Vous ajoutez des images d’archives de film à vos propres photographies.

 

Je me demandais quel était le fond du problème puisque l’Islam acceptait déjà la trans-identité. J’ai donc fait des recherches plus profondes sur notre culture et notamment via nos archives et j’ai découvert que nous avions ce film, « Mademoiselle Hanafi », qui date des années 50. C’est l’histoire d’une homme qui devient une femme après des maux de ventre le jour de son mariage, et qui finalement vit bien mieux comme ça. C’est une comédie qui parle de tout ce processus, et de la manière dont cette femme s’adapte à la société et doit se battre avec sa nouvelle condition, ses nouveaux droits etc. À aucun moment dans le film, la trans-identité n'est moquée ou considérée comme un problème à régler. Puis nous avons eu une second film dans les années 70 qui parle d’une femme qui devient un homme parce qu’elle est fatiguée de tout faire à la maison et d’être peu considérée en tant que femme. Le film parle également de tout le processus de la transformation physique et surtout, il questionne l'inégalité des droits hommes/ femmes. Quand j’ai découvert tout ça je me suis vraiment demandée ce qui nous avait ramené en arrière. Ces films existent et parlent de la trans-identité et de l'égalité des sexes depuis longtemps mais quand ça devient réel alors nous en sommes effrayés. 
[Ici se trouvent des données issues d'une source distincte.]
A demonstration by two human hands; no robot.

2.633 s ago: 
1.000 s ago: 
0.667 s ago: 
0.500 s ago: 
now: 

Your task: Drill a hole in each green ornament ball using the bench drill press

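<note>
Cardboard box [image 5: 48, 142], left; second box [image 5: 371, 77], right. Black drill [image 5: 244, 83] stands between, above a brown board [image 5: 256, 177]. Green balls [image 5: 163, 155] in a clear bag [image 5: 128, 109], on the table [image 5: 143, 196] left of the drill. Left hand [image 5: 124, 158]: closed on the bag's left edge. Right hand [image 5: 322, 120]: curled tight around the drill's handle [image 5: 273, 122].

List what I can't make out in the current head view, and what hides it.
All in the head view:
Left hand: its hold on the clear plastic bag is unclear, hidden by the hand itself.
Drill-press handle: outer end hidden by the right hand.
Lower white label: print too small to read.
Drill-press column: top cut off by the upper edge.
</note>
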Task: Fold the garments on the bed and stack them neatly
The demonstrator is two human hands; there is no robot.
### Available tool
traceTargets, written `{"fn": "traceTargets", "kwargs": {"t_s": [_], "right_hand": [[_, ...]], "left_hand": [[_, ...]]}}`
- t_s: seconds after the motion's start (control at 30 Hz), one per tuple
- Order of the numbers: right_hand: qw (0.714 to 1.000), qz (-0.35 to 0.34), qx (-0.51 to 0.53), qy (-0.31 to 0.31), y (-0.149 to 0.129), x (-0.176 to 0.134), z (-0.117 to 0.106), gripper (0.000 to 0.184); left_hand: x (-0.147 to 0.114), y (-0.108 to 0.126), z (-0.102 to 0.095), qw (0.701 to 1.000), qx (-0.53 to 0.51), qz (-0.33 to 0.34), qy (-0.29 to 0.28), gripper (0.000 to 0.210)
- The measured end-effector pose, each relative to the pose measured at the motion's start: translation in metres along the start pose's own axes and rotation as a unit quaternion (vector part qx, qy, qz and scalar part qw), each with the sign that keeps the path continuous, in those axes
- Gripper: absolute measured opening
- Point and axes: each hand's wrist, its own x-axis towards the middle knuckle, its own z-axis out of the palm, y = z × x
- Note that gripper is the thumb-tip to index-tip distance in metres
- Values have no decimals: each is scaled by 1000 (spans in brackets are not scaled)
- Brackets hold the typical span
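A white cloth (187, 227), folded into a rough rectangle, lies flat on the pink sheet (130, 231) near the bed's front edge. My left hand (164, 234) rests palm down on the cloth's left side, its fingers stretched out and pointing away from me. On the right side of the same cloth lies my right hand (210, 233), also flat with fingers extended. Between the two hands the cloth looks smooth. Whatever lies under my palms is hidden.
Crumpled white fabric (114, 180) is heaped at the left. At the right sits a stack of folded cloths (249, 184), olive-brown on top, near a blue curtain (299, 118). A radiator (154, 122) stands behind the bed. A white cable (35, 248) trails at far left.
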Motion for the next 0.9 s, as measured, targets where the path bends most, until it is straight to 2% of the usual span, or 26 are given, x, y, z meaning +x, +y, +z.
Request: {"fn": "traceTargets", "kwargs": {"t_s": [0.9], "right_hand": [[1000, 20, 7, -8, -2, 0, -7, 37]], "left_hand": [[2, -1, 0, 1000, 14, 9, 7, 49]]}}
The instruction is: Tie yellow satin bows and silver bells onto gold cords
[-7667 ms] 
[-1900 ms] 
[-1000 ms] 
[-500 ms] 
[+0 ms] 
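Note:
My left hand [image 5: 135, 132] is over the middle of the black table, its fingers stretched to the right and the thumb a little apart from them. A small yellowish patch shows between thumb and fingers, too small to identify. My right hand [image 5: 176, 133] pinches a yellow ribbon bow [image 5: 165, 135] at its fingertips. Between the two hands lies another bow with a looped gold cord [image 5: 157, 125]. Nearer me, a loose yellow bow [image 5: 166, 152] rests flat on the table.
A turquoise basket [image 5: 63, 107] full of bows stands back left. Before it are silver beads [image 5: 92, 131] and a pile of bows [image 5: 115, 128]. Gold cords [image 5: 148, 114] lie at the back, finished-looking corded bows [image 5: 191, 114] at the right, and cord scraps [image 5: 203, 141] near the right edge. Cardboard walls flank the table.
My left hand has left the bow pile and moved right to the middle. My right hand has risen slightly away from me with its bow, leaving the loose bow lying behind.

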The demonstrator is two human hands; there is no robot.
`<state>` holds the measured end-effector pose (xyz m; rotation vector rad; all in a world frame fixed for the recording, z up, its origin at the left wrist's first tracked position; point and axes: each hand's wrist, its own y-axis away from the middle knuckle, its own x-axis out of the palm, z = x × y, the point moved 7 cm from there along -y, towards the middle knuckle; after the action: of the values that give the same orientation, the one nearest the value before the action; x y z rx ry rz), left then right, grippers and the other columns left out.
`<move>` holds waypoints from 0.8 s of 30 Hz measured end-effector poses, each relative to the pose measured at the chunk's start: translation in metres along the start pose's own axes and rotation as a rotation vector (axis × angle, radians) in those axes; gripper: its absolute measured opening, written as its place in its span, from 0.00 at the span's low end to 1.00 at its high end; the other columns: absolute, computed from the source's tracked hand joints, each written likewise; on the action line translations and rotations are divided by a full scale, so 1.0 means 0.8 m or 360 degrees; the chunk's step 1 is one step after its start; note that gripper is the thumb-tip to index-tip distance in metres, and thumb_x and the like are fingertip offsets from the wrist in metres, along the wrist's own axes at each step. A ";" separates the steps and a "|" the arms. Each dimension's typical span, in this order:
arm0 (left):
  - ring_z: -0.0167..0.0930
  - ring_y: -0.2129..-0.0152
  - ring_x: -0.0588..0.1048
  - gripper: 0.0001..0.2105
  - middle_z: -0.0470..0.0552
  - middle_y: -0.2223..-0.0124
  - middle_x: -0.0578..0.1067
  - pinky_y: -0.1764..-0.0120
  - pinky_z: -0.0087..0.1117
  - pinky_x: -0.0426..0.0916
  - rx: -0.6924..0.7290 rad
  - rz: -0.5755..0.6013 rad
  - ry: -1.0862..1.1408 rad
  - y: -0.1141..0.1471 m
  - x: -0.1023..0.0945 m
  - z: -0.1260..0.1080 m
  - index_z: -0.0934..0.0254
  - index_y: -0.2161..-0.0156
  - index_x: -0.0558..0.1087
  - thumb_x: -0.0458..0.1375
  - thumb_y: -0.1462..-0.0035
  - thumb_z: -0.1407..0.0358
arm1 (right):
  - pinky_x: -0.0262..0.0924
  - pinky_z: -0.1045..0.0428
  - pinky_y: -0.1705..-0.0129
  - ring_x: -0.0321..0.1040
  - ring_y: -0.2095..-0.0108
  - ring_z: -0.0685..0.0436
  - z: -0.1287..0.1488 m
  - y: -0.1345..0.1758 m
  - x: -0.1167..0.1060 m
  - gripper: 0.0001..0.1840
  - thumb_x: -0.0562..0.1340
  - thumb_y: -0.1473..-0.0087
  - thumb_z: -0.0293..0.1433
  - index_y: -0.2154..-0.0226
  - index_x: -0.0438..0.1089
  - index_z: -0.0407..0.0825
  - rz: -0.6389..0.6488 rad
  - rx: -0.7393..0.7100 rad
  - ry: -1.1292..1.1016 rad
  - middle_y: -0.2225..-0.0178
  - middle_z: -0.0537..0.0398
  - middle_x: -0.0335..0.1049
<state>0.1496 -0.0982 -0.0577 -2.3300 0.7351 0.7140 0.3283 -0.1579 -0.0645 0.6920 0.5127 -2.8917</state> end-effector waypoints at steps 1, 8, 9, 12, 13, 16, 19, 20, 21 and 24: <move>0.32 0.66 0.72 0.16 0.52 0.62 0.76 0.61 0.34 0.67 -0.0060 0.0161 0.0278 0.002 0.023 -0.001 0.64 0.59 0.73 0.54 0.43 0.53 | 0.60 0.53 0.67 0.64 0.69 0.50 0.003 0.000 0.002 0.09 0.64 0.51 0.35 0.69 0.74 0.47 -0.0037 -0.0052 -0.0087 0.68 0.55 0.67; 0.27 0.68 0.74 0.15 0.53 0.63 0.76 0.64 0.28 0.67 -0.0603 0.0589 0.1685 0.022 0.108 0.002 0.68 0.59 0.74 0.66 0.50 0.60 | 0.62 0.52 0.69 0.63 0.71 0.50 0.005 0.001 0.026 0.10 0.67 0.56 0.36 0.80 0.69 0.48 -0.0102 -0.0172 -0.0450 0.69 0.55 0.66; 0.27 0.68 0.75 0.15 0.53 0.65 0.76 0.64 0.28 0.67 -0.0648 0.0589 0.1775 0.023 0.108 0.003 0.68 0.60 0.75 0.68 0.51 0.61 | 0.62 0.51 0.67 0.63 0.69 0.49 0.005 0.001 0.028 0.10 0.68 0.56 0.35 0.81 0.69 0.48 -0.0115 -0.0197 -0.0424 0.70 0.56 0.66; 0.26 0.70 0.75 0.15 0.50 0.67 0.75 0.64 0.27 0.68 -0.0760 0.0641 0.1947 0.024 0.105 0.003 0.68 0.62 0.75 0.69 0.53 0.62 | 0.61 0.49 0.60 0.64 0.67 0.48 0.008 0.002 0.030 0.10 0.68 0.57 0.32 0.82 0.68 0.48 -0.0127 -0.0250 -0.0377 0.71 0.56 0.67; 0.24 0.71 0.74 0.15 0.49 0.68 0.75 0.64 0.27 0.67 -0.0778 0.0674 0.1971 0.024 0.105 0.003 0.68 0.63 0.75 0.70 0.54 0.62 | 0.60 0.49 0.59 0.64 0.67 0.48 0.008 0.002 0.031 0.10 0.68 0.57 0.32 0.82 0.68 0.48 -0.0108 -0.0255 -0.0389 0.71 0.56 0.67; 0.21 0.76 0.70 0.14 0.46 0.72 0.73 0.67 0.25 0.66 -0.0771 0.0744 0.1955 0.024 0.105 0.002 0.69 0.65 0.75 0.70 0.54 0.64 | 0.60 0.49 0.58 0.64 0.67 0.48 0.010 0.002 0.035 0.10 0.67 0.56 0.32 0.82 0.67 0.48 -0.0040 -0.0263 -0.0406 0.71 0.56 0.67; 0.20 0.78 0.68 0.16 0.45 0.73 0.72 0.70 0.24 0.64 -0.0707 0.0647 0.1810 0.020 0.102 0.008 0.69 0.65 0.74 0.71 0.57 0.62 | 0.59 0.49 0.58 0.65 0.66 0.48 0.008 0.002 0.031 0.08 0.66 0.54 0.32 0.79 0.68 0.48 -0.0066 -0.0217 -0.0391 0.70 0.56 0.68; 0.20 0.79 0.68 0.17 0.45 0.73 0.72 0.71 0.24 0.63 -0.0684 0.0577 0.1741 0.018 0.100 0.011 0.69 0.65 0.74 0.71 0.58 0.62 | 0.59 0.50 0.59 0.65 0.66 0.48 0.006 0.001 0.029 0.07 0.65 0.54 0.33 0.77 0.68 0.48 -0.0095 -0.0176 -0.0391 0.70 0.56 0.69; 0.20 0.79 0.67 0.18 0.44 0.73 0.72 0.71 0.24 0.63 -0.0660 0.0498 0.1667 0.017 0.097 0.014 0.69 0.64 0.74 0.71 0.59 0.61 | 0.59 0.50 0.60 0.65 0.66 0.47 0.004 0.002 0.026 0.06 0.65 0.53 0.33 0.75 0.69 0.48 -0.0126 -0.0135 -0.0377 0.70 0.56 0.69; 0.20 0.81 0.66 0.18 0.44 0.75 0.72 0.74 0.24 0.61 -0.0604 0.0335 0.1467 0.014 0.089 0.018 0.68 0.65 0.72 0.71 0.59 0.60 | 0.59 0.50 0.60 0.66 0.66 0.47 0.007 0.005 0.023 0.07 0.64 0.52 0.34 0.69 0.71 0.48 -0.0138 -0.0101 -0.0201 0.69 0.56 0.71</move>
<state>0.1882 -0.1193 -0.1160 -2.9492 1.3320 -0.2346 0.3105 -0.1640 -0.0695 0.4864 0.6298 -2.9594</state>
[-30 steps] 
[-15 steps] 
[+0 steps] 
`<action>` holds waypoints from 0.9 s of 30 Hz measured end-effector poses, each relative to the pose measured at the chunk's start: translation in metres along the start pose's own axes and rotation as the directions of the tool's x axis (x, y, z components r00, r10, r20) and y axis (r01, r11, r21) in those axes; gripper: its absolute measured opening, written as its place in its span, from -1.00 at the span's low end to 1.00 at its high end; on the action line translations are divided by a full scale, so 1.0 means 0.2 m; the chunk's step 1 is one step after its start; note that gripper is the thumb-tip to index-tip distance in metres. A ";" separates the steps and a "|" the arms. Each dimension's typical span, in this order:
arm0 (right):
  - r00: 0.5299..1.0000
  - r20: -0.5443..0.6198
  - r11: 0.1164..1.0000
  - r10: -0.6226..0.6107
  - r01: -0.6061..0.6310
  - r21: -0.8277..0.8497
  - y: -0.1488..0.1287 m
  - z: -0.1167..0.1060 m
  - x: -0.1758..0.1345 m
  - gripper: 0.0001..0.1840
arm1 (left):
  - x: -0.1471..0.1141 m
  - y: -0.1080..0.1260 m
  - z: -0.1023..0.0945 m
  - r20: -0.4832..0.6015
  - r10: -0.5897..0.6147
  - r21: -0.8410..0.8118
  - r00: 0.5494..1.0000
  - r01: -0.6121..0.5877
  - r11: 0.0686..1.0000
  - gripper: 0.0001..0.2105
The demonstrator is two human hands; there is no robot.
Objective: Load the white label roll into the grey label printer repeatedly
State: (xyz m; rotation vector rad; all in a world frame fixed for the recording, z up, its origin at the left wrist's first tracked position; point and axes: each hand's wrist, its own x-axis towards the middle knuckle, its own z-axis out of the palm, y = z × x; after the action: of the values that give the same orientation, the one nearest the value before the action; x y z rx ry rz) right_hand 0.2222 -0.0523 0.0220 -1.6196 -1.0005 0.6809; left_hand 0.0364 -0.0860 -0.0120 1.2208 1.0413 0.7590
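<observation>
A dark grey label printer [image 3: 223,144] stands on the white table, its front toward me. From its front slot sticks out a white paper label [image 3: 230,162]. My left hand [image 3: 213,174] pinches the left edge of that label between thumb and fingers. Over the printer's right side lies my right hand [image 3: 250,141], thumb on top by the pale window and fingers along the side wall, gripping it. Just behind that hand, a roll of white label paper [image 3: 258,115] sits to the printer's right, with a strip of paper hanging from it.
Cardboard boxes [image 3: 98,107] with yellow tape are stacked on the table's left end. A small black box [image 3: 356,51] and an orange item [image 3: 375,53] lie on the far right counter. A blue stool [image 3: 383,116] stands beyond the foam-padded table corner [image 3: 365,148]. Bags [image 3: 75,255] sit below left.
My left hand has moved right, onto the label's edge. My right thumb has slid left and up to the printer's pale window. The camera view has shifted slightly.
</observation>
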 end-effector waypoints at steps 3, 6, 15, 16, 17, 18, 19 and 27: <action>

Nous avions une institution en 1948 consacrée à la correction de sexe, mais elle a fermé. Le monde entier avance sur cette question mais dans les institutions islamiques reculent.

Que risquent les personnes que vous photographiez si elles dévoilent leurs visages ? 

 

Si ces personnes montrent leurs visages dans les médias, elles risquent d’être frappées, parfois à mort, si on les reconnait dans la rue par exemple. Elles se sont déjà battues toutes leur vie contre leur corps et la société qui entoure ce corps, et une fois qu’elles sont entrées en transition, enfin, après ces années de combat, elles veulent juste une vie normale. Elles ne veulent plus être suivies et catégorisées après leur opération et se battent pour leur cas et leurs droits mais de manière très discrète et sans prendre de risque. 

Où en sont vos projets ? Le projet « Transit Bodies » est-il clos ? 

 

J’ai fait un projet sur le repassage des seins au Cameroun qui a été récompensé du World Press Photo l’année dernière. Je continue de travailler sur la trans-identité car il manque encore des chapitres à ce projet. Les problèmes qu’ils rencontrent avec les médicaments par exemple. Je dois aussi travailler sur du coté des réfugiés qui viennent jusqu’en Egypte pour se faire opérer car c’est très peu coûteux comparé au Liban par exemple, et il n’y a pas besoin de prescription pour obtenir les médicaments. Nous avons donc beaucoup de personnes qui viennent du Soudan, du Yemen, d’Algérie ou de Syrie pour se faire opérer.